ASSIGNMENT:
Filter the lines below, keeping each one that holds "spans".

DATA PROVIDED:
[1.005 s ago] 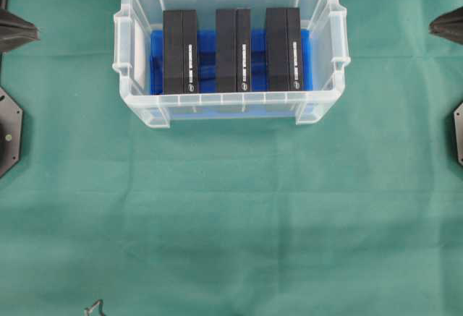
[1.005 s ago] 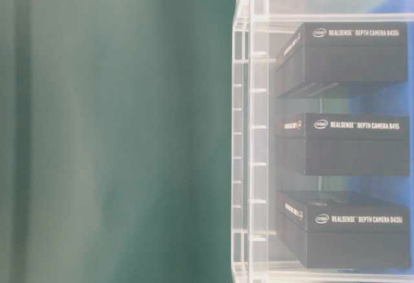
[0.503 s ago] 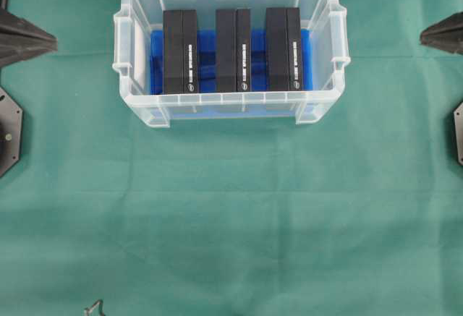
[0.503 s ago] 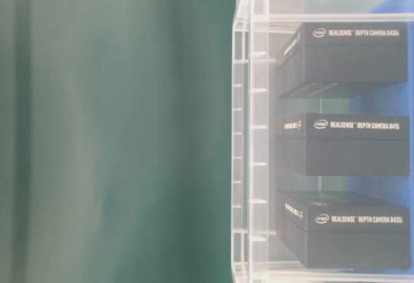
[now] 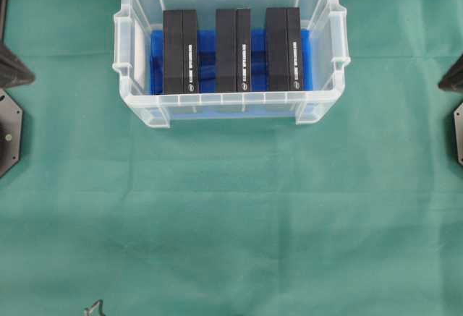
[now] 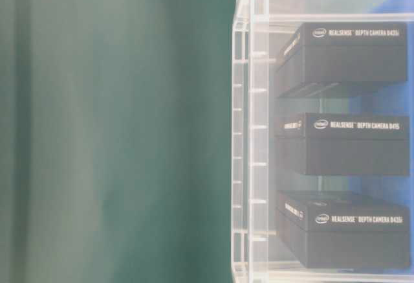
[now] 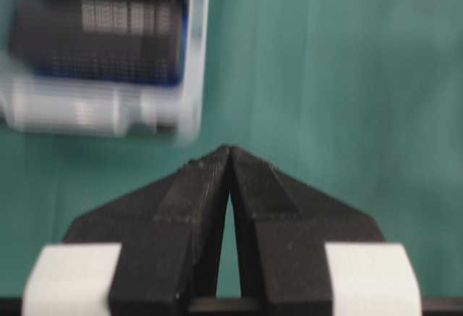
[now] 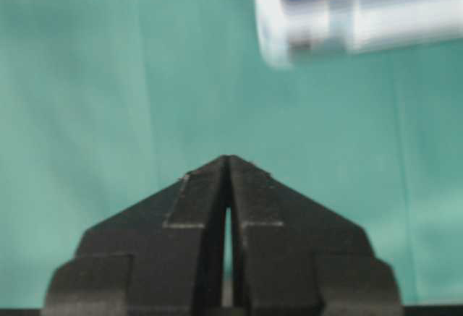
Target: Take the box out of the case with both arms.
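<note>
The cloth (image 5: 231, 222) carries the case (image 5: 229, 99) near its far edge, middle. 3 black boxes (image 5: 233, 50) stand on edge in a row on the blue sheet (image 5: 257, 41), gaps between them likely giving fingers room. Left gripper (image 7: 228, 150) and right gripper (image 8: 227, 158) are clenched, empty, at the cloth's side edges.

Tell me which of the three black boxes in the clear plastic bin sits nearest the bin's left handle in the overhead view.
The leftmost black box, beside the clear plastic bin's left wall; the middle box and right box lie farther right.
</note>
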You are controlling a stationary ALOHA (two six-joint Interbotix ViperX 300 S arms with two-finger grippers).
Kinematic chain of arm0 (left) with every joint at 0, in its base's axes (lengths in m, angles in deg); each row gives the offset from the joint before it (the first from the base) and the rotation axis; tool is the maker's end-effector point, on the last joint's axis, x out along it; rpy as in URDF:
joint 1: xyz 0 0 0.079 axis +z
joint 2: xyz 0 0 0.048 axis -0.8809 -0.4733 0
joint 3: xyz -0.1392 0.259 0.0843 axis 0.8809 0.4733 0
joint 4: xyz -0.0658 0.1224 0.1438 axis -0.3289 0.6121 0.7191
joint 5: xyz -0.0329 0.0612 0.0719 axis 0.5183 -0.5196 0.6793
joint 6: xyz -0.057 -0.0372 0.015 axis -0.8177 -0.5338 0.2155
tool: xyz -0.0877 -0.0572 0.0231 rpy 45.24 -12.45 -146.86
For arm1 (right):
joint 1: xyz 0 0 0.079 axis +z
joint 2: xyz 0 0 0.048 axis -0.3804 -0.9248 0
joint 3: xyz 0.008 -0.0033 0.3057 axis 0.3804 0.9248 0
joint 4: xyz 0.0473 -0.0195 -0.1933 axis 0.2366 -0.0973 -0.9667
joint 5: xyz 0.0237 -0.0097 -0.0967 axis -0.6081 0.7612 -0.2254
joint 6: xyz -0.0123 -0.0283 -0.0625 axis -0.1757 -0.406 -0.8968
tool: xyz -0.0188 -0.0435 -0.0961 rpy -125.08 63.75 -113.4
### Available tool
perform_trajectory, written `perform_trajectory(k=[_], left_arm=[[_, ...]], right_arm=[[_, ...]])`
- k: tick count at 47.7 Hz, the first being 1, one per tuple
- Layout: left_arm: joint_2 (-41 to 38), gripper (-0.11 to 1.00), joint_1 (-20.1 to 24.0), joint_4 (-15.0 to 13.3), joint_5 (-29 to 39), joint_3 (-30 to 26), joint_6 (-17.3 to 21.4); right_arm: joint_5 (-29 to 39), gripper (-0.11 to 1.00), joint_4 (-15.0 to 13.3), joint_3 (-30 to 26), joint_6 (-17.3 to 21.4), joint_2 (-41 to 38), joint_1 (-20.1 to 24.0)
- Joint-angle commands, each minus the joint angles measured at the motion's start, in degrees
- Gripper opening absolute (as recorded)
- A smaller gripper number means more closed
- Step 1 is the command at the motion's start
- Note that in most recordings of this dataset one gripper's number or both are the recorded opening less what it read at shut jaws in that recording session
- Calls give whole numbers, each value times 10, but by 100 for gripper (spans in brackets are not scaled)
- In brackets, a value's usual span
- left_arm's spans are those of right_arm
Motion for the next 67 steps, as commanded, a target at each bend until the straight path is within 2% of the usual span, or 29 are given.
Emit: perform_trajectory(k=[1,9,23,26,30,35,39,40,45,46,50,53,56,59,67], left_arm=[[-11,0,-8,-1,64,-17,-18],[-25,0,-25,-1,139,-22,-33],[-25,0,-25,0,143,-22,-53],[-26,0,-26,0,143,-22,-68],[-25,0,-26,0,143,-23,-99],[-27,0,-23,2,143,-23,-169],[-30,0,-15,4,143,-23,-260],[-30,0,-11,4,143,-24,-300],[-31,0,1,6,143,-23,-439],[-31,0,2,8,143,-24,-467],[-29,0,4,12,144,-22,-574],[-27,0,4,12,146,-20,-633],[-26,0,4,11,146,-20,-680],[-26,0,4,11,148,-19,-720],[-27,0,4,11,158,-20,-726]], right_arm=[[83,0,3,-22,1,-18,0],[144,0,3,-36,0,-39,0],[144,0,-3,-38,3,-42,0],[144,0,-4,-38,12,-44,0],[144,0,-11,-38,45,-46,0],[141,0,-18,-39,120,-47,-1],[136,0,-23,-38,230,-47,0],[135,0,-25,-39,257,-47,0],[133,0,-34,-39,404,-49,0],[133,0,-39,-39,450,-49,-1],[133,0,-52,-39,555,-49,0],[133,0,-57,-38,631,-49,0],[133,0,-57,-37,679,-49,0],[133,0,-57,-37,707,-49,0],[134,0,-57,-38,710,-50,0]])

RESULT BELOW:
- Calls give whole numbers, each value times 10, but by 100 for gripper (spans in brackets are not scaled)
- left_arm's spans are those of right_arm

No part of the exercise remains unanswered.